Ian:   Yeah, but I would say that a lot of the Microsoft tools—WSE, Indigo, even ASMX Web services—allows us to inject different kinds of validators into the pipeline. So, we can do just enough validation, rather than consuming an entire service—all-or-nothing consumptions of service. So, I think we do have a lot of flexibility at the level of their technologies we are using.

Ron:   Well, it depends on how advanced you want to get. Right! And, so, the very simplest way is to do these things are always going to be very tightly bound to the contract, or at least they are today.

Ian:   Yeah, that's true. [Ron: Yeah.] That's fine in many, many circumstances; but, well, we know we have a community of services where we want some of them to evolve or we know that some of them are going to evolve at different rates, then I think at that point it's worthwhile considering some of these other issues and thinking about consumer-driven contracts.

Ron:   And how does the consumer or how does this knowledge of the consumer cares about flow back to the service provider?

Ian:   OK, so, we have expressed this in terms of a pattern, and we have tried to remain relatively implementation-agnostic. So, you could do an entire out of bound. You know, you should get team sitting next to one another. They could actually turn to one… one team member turn to another and say, you know, These are the things we are really interested in or we are really using, but you can obviously work your way up the stack and start actually passing messages out of bound. And there is provision for that in many ways, metadata exchange and stuff like, that give us some model for being able to exchange lots of additional information about the way in which services are being consumed. [Ron: Interesting.]

Martin:   Another good way to think of it is in terms of example approach in one that particularly uses tests, if I require these three fields to be present on a message while I can write test cases that express that, and then send those test cases back to the provider and basically say, "As long as those test cases run, I am gonna be OK." And, so, then the provider effectively has to look at the union of test cases of the consumers. So, those kinds of techniques can also be used to try and do this kind of thing.

Ron:   OK. This is one way in which we are supporting the requirements for evolution of the services, by maybe not being so tightly bound to the message contract from the consumer side. I think some other way you guys are thinking about architecture evolving to support this sort of rapid change?

Martin:   Another area that… that could… In particular, a colleague of ours has been working in is of evolving databases. Because databases have traditionally been considered to be one of the things that you just got to get right from the beginning. And Pramod Sadlage is the name of my colleague who is doing this kind of stuff since about 1999, where we worked on the project in the States.

And just last week, he and Scott Ambler released a book in my series perhaps on refactoring database, which is all about how do you make these concern changes on databases and a lot of this kind of stuff is very similar. You want to be able to do things like add a column to a table, and that's obviously because of the nature of SQL itself is usually a nondestructive change, because if you add a column it doesn't affect any of your SQL calls, because you either a name what you have or you take it all that with *, and that has that same property, but you are not breaking that was built in SQL.

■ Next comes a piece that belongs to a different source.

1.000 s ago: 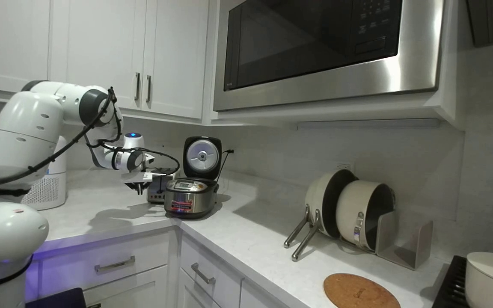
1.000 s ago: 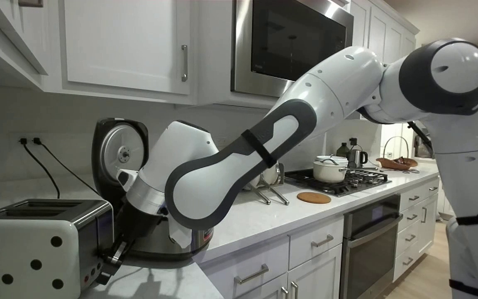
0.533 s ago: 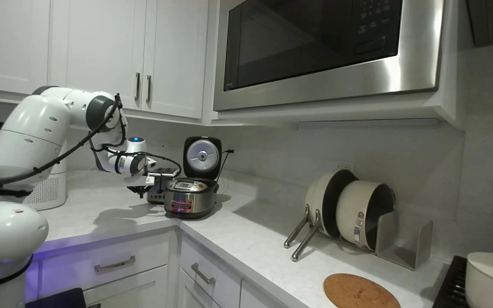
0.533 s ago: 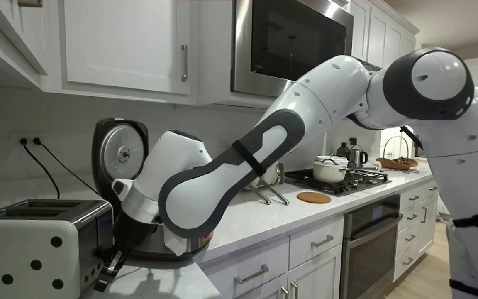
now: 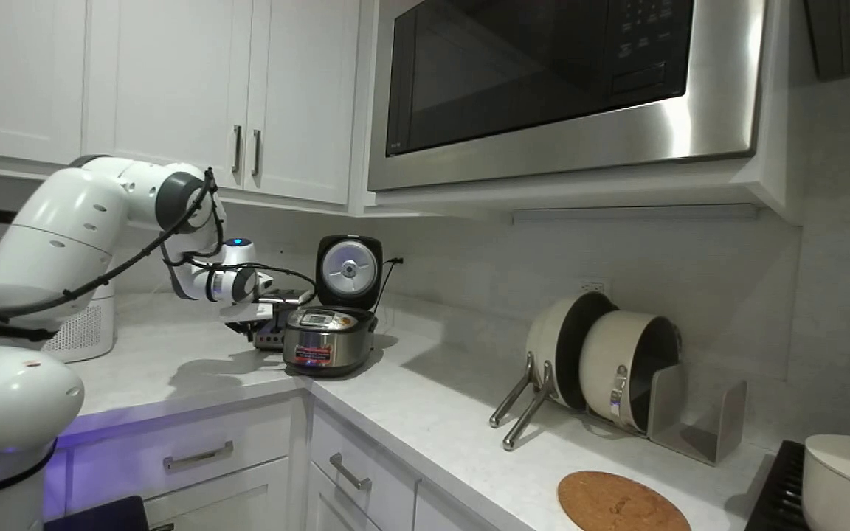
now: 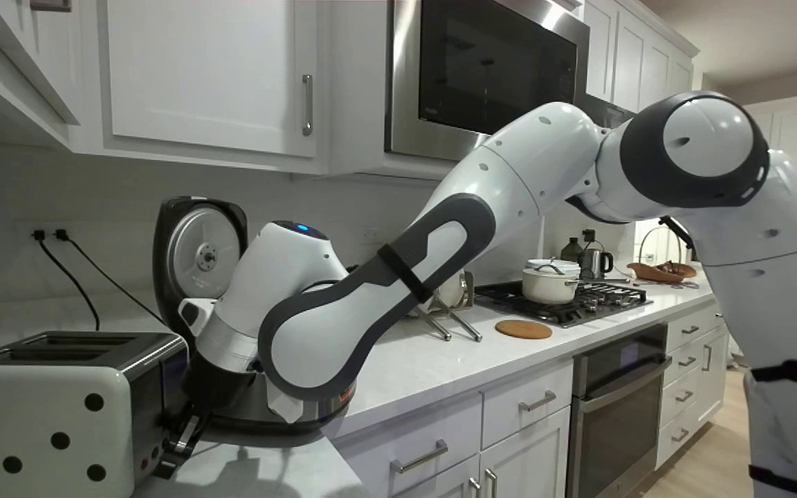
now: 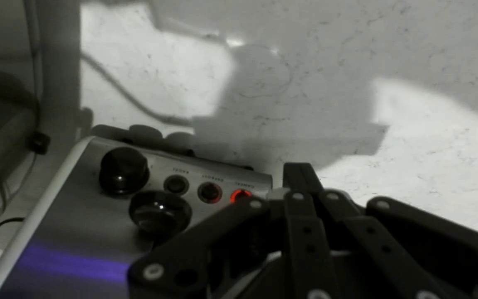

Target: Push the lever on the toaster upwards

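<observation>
The toaster (image 6: 32, 408) has a white side with black dots and a steel front; it shows partly behind the gripper in an exterior view (image 5: 270, 341). In the wrist view its front (image 7: 73, 220) carries a round black dial (image 7: 123, 168) and a wider black knob nearer the camera, apparently the lever (image 7: 160, 214). A button (image 7: 240, 194) glows red. My gripper (image 7: 300, 172) is shut and empty, its tips together beside the front's lower corner, right of the lever in that view. In an exterior view the gripper (image 6: 171, 462) points down close before the front; contact cannot be told.
A silver rice cooker (image 5: 329, 350) with its lid (image 6: 205, 252) raised stands right beside the toaster and arm. A white perforated appliance (image 5: 82, 332) is behind the arm. Upper cabinets (image 6: 205, 69) hang above. Pans (image 5: 620, 369) and a cork mat (image 5: 620, 503) lie farther along the counter.
The arm has lowered and its wrist has shifted toward the toaster, bringing the gripper slightly closer to the front. The toaster and cooker have not moved.
</observation>
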You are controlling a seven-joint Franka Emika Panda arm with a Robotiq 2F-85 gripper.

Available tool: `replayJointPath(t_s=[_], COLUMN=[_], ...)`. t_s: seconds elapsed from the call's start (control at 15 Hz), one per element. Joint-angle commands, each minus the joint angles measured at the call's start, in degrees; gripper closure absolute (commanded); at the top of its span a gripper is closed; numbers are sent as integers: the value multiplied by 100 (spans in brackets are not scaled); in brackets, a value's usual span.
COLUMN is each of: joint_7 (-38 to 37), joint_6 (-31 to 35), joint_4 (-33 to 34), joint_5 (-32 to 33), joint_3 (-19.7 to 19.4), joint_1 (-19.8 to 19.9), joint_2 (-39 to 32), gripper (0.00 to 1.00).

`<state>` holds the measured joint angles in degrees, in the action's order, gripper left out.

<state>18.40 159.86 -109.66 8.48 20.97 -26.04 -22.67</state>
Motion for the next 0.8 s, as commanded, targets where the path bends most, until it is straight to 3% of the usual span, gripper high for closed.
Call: replayJointPath(t_s=[0.0, 0.73], joint_7=[-299, -313], joint_6=[-177, 61], joint_4=[305, 479], joint_5=[323, 466], joint_3=[-130, -166], joint_1=[-99, -125], joint_2=[-133, -432], gripper=[100, 100])
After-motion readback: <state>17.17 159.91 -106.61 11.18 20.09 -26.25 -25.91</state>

But, obviously, one of the complications with database is you also have to migrate the data. So, refactoring of a database also has to include data migration as a part of that. And these techniques are not been terribly well known, but we been steadily using them up onto our projects so over the last four or five years, and that to me is another very significant shift in enterprise systems is for increasing classes of application we can deal with refactoring the database.

Now, one of the big issues lies when database itself is being used as an integration mechanism. I mean, this is where, again, I think the service-oriented architecture being actually works kind of nicely. Because at least one of the common assumptions between service-oriented architecture is you should hide the database stuff behind a different kind of middle-message-oriented whatever and API, and then you don't use a shared database as an integration mechanism, use some kind of messaging techniques. So, that fits in well with that.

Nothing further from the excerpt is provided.